Se la finalità è quella di comprimere la possibilità di recesso del lavoratore durante un periodo determinato, vincolandola – a determinate condizioni – alla permanenza in azienda, vediamo ora quali sono le limitate ipotesi di recesso legittimamente consentite per il lavoratore.
La logica della tutela garantita è pressoché simile a quella prevista nel rapporto di lavoro a tempo determinato, dovendo, in ipotesi di recesso anticipato al di fuori dell’ipotesi di giusta causa, il lavoratore inadempiente risarcire la controparte per avere interrotto anticipatamente il rapporto rispetto alla scadenza naturale.
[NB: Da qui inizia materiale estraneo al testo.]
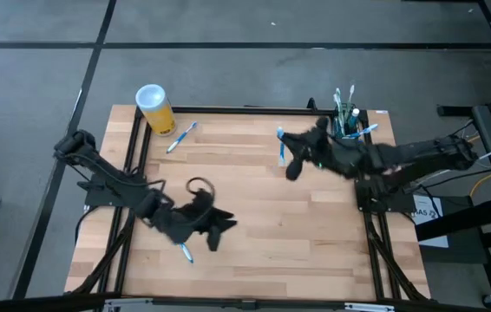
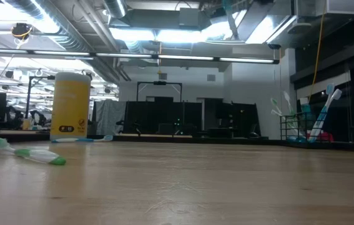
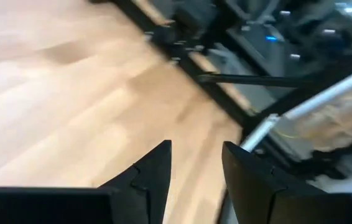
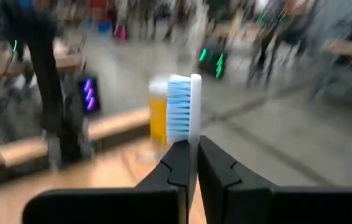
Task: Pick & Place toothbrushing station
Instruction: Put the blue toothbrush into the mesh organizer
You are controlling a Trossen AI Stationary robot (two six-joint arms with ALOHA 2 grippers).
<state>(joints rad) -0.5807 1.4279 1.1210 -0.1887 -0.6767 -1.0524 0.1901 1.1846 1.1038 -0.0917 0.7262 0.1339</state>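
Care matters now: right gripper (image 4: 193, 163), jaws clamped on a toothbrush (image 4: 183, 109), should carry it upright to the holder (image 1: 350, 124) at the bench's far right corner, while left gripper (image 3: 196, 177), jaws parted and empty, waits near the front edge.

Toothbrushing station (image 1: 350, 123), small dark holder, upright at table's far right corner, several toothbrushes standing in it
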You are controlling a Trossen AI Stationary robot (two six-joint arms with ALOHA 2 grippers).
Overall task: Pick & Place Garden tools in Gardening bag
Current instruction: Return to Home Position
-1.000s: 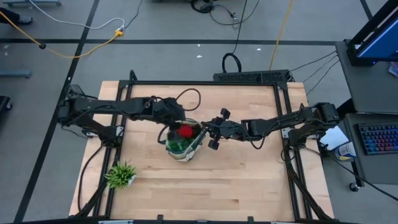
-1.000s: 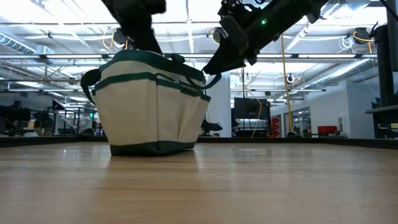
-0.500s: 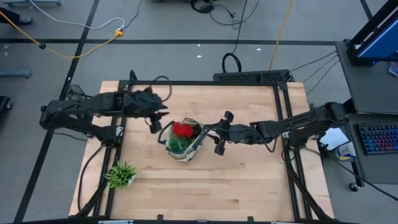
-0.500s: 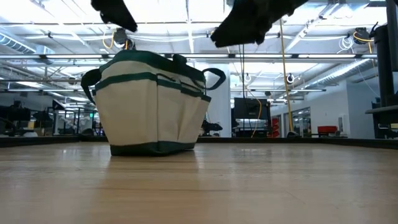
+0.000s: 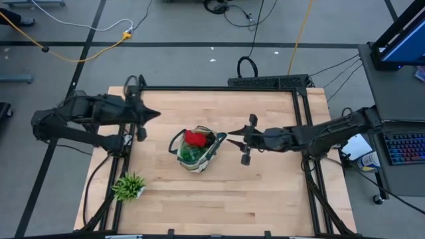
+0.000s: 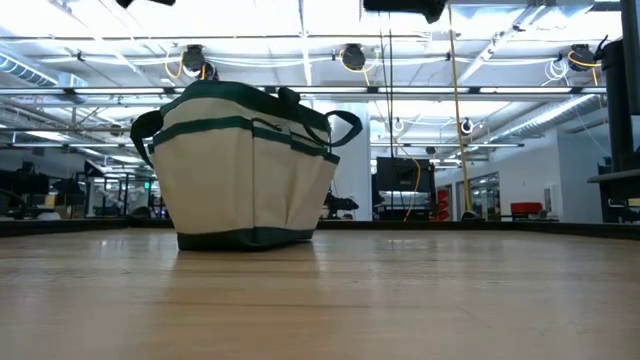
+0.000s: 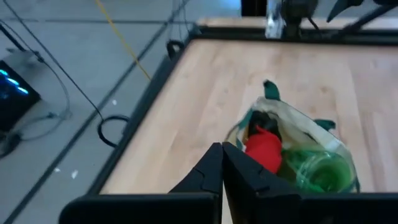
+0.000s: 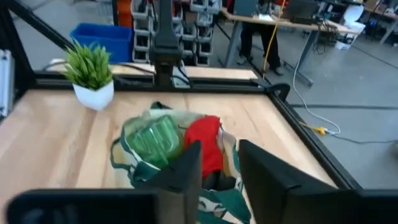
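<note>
The cream gardening bag with green trim stands upright on its base at the table's middle. A red glove and a green spray bottle stick out of its open top. My left gripper is shut and hangs over the table's left part, well clear of the bag, with nothing between its fingers. My right gripper is just right of the bag, level with its top. It is open and points at the bag without touching it.
A spiky green plant tuft in a white pot stands at the near left corner. Black frame rails run along the table's edges. Bare wood lies near and right of the bag.
My left gripper has come up out of the bag's top and drawn back toward the table's left edge. My right gripper has pulled away from the bag's right side toward the right edge and risen. The bag has stayed in place, upright.
</note>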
Dunque, coerentemente con lo spirito delle suddette clausole, essendo il contratto di lavoro vincolato ad una determinata durata, i casi di recesso sono limitati alle sole fattispecie di:
- Giusta causa;
- Impossibilità sopravvenuta nell’esecuzione della prestazione.
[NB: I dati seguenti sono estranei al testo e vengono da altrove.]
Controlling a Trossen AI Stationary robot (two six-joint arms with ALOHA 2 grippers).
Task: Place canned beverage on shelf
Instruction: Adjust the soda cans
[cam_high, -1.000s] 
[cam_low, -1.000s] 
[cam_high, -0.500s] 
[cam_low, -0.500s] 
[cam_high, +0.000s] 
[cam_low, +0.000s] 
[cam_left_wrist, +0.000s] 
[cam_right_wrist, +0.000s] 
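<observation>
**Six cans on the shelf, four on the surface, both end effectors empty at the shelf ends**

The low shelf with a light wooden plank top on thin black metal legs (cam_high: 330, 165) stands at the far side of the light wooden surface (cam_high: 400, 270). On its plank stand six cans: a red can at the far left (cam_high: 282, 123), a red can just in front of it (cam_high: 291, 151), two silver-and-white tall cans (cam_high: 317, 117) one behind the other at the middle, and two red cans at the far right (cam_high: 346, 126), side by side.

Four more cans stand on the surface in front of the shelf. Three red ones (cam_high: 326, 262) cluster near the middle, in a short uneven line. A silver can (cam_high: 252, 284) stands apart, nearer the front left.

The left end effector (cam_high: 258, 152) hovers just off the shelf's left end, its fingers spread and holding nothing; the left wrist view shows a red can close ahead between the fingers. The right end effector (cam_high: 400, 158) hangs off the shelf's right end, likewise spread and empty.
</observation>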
Dunque resta pacifico che in presenza di una giusta causa di recesso, venendo in rilievo la norma inderogabile di cui all’art. 2119 c.c., le suddette clausole accessorie non trovano applicazione.
In analogo modo, il patto risulta inefficace anche nelle ipotesi di impossibilità sopravvenuta della prestazione, come ad esempio nel caso di detenzione del dipendente e di una conseguente impossibilità di rendere la prestazione lavorativa (Cass. n. 6714/2021).
In tutte le altre circostanze, il recesso si configura come illegittimo e comporta il versamento della penale eventualmente prevista dal patto. In alternativa il risarcimento del danno è determinato dal giudice, eventualmente stabilito nei costi sostenuti dal datore di lavoro per la formazione erogata.
Resta fermo che, decorso il termine del patto di stabilità, le parti possono recedere liberamente dal vincolo contrattuale, nel rispetto del periodo di preavviso eventualmente previsto e delle normative vigenti in tema di recesso.